16 Best Practices: Data and Metadata

16.1 Learning Objectives

In this lesson, you will learn:

  • Why preserving computational workflows is important
  • How to acheive practical reproducibility
  • What are some best practices for data and metadata management

Download slides: Best Practices: Data and Metadata

16.2 Preserving computational workflows

Preservation enables:

  • Understanding
  • Evaluation
  • Reuse

All for Future You! And your collaborators and colleagues across disciplines.

Scientific products that need to be preserved from computational workflows include data, software, metadata, and other products like graphs and figures.

Figure 16.1: Scientific products that need to be preserved from computational workflows include data, software, metadata, and other products like graphs and figures.

While the Arctic Data Center, Knowledge Network for Biocomplexity and similar repositories do focus on preserving data, we really set our sights much more broadly on preserving entire computational workflows that are instrumental to advances in science. A computational workflow represents the sequence of computational tasks that are performed from raw data acquisition through data quality control, integration, analysis, modeling, and visualization.

Computational steps can be organized as a workflow streaming raw data through to derived products.

Figure 16.2: Computational steps can be organized as a workflow streaming raw data through to derived products.

In addition, these workflows are often not executed all at once, but rather are divided into multiple workflows, each with its own purpose. For example, a data acquistion and cleaning workflow often creates a derived and integrated data product that is then picked up and used by multiple downstream analytical workflows that produce specific scientific findings. These workflows can each be archived as distinct data packages, with the output of the first workflow becoming the input of the second and subsequent workflows.

Computational workflows can be archived and preserved in multiple data packages that are linked by their shared components, in this case an intermediate data file.

Figure 16.3: Computational workflows can be archived and preserved in multiple data packages that are linked by their shared components, in this case an intermediate data file.

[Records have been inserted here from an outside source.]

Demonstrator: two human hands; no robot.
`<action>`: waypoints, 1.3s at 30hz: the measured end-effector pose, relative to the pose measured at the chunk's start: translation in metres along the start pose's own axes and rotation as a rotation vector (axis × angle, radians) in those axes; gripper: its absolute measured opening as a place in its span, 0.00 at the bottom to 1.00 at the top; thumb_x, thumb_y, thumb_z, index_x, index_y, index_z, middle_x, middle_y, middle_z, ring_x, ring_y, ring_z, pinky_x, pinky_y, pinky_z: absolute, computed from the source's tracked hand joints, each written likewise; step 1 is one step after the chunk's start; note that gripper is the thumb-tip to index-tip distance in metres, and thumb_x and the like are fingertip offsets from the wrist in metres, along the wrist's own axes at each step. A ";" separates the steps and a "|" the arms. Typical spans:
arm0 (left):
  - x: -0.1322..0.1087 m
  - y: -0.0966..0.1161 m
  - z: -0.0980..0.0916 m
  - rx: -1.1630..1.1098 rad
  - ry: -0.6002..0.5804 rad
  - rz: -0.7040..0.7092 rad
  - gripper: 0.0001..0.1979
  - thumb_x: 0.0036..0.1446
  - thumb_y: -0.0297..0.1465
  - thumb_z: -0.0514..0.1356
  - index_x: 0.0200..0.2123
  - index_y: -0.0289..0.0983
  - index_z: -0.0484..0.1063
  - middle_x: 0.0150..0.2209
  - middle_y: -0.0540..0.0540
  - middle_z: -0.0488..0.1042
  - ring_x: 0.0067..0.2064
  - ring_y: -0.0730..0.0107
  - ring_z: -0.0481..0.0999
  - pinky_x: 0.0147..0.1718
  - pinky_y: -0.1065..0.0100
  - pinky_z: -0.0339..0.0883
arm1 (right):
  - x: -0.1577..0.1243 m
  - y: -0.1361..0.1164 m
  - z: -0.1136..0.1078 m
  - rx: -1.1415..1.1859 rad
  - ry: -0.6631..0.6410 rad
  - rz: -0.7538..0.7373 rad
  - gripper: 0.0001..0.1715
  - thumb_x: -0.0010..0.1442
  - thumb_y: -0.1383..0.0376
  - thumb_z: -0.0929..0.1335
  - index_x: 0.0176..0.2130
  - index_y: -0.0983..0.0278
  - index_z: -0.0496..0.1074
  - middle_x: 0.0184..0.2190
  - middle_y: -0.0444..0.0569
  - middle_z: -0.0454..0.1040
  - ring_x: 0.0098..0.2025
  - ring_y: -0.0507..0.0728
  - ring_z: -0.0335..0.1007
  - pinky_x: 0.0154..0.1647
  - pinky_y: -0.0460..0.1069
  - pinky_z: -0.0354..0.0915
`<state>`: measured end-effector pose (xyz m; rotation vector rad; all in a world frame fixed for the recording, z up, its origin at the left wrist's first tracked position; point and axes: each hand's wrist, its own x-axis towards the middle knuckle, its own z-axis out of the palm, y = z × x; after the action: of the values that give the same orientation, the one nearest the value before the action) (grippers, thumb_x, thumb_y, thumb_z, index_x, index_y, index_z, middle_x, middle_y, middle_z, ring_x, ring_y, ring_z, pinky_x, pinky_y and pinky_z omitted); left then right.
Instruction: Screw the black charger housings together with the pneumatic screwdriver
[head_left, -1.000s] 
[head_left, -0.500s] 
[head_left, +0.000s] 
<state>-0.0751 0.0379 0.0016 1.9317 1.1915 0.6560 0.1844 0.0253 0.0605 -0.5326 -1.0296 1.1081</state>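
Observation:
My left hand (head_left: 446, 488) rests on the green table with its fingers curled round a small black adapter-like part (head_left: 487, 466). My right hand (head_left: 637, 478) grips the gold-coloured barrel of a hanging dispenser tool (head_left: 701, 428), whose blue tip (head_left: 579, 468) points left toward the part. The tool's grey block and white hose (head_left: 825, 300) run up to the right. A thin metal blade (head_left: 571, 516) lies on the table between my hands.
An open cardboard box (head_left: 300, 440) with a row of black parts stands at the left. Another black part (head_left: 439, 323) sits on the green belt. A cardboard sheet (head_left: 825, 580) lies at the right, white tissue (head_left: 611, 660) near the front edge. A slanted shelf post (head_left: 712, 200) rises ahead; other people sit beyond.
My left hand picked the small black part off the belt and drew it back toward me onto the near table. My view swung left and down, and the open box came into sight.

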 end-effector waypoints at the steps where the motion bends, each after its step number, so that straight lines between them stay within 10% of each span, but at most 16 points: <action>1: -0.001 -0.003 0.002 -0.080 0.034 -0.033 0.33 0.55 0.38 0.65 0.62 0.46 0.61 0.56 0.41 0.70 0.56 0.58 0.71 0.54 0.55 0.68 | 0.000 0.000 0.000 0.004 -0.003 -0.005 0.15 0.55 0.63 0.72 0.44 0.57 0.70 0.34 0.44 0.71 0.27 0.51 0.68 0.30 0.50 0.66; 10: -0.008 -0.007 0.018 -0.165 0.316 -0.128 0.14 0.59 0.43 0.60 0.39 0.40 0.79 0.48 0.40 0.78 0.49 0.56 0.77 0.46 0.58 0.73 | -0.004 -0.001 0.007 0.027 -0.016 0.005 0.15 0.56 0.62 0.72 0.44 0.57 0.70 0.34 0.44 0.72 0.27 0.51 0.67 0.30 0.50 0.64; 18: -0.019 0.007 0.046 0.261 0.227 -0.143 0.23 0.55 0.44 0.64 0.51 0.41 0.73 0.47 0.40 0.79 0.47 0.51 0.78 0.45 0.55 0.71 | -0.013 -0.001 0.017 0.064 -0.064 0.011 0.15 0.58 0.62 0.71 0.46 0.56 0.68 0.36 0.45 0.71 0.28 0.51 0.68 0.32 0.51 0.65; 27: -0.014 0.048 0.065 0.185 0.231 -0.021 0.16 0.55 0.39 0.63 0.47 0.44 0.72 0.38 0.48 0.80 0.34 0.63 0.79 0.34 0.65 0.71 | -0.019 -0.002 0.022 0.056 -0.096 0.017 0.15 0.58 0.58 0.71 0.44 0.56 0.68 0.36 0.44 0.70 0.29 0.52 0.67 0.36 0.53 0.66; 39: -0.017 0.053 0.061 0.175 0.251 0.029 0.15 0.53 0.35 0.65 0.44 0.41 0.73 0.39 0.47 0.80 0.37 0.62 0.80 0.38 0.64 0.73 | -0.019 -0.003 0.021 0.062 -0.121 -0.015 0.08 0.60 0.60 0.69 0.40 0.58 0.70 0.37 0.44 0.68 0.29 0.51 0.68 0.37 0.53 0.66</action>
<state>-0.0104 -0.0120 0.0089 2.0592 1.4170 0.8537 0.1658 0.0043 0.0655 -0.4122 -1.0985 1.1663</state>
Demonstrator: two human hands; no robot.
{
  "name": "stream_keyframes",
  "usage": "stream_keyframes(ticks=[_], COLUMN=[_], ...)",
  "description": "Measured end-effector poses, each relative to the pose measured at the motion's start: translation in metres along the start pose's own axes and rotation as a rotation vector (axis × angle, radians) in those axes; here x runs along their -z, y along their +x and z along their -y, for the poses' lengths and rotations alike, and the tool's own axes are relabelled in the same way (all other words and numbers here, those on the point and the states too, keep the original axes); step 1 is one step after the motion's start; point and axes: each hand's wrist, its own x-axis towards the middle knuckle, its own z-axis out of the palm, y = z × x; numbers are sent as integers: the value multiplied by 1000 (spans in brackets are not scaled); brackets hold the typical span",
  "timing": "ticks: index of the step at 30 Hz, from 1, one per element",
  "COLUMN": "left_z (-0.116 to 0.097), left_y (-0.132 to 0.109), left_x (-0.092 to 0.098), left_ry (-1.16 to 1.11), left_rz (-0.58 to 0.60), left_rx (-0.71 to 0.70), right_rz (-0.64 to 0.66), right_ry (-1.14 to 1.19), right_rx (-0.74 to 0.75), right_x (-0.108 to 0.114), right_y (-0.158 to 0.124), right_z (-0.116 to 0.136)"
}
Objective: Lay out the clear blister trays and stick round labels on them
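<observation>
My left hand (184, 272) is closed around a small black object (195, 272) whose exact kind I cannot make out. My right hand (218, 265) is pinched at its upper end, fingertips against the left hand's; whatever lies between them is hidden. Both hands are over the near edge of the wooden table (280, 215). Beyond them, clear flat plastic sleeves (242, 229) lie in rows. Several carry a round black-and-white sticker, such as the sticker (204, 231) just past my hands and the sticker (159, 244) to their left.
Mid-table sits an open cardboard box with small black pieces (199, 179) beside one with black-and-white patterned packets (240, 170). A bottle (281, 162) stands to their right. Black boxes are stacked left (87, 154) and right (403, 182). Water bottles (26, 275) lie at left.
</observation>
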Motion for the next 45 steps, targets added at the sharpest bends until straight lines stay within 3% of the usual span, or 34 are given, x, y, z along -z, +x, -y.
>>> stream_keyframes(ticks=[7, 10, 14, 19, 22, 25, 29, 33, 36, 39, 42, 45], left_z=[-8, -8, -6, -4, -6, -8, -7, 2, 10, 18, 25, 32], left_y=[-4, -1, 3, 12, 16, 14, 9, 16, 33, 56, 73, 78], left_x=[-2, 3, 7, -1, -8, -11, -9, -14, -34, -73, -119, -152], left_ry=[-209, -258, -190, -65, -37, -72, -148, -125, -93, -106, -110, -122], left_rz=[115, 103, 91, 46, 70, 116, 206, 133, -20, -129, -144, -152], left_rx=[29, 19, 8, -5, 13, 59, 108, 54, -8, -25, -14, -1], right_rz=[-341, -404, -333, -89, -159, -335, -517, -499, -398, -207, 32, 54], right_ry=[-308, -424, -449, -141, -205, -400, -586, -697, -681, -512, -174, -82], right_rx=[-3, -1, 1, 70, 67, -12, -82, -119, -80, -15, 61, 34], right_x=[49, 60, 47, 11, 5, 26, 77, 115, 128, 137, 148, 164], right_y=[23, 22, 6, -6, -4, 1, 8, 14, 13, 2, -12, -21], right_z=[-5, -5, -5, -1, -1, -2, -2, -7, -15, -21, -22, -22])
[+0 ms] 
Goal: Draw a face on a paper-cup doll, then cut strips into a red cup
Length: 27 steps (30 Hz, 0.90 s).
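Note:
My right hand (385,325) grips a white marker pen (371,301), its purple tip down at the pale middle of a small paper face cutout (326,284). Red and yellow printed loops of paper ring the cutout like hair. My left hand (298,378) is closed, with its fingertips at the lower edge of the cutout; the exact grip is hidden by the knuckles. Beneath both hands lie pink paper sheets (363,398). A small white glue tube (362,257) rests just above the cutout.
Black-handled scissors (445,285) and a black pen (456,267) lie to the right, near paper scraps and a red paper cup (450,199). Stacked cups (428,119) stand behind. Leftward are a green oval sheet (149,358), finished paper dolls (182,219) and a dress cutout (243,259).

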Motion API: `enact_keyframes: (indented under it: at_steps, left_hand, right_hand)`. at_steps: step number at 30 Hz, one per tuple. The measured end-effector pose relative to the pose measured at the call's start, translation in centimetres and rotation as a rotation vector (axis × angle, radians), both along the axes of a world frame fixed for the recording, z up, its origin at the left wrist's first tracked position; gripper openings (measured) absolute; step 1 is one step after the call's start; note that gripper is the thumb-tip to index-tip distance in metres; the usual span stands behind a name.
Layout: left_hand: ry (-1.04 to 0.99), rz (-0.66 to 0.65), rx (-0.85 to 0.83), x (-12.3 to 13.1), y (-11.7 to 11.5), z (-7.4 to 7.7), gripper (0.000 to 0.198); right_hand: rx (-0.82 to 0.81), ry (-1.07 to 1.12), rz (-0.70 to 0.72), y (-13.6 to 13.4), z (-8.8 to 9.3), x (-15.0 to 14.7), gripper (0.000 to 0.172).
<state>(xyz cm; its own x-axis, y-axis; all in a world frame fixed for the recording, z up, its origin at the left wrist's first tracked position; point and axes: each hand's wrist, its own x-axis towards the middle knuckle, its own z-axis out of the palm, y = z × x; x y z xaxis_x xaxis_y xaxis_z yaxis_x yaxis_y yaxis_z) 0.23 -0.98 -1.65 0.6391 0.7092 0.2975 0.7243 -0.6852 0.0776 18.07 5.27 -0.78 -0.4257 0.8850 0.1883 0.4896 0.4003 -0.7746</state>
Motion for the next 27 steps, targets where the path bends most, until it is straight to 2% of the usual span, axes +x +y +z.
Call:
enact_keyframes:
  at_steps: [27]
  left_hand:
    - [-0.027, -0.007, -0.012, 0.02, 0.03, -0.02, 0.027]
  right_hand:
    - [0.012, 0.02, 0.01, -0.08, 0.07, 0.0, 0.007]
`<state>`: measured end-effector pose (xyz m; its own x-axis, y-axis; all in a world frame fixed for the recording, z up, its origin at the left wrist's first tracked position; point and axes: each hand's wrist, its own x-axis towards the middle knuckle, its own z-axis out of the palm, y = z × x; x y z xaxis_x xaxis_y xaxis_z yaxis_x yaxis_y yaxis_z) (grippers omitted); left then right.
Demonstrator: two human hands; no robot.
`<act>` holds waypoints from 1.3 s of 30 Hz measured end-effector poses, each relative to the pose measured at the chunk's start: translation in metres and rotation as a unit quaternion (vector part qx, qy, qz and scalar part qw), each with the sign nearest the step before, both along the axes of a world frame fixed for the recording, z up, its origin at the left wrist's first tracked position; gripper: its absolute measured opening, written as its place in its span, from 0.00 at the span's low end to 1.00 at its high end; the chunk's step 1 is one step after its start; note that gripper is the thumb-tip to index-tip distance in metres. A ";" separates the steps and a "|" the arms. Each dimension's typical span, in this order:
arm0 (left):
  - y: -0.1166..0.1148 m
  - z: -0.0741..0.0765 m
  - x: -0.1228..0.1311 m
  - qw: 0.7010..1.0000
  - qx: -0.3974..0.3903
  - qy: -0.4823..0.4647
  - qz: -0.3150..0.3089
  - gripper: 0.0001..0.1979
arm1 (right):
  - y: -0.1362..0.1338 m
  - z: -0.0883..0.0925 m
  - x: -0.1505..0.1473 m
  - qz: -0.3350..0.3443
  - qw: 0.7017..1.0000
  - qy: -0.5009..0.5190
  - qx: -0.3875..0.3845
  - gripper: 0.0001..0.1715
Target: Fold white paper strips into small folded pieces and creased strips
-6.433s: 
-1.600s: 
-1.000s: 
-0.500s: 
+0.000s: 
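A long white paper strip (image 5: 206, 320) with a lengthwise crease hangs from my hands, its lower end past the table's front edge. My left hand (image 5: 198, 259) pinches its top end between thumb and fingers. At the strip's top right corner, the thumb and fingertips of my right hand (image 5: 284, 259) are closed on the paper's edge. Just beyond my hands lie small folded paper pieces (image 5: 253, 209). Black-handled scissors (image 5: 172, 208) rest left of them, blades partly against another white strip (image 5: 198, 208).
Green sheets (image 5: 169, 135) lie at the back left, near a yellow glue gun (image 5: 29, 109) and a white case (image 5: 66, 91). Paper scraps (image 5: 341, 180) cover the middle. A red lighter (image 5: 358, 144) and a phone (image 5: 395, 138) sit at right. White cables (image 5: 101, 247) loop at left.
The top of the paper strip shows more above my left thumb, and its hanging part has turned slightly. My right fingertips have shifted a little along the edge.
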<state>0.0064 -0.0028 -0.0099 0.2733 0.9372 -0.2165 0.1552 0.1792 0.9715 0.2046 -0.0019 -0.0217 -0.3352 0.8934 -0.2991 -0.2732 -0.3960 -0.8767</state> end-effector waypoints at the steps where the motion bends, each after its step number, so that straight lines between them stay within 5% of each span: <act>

16.3 Best Practices: Overview

  • Who Must Submit?
  • Organizing Data
  • File Formats
  • Large Data Packages
  • Metadata
  • Data Identifiers
  • Provenance
  • Licensing and Distribution

16.4 Organizing Data: Best Practices

Both (Borer et al. 2009) and (White et al. 2013) provide some practical guidelines for organizing and structuring data. Critical aspects of their recommendations include:

  • Write scripts for all data manipulation
    • Uncorrected raw data file
    • Document processing in scripts
  • Design to add rows, not columns
    • Each column one variable
    • Each row one observation
  • Use nonproprietary file formats
    • Descriptive names, no spaces
    • Header line

References

Borer, Elizabeth, Eric Seabloom, Matthew B. Jones, and Mark Schildhauer. 2009. “Some Simple Guidelines for Effective Data Management.” Bulletin of the Ecological Society of America 90: 205–14. https://doi.org/10.1890/0012-9623-90.2.205.

White, Ethan, Elita Baldridge, Zachary Brym, Kenneth Locey, Daniel McGlinn, and Sarah Supp. 2013. “Nine Simple Ways to Make It Easier to (Re)use Your Data.” Ideas in Ecology and Evolution 6 (2). https://doi.org/10.4033/iee.2013.6b.6.f.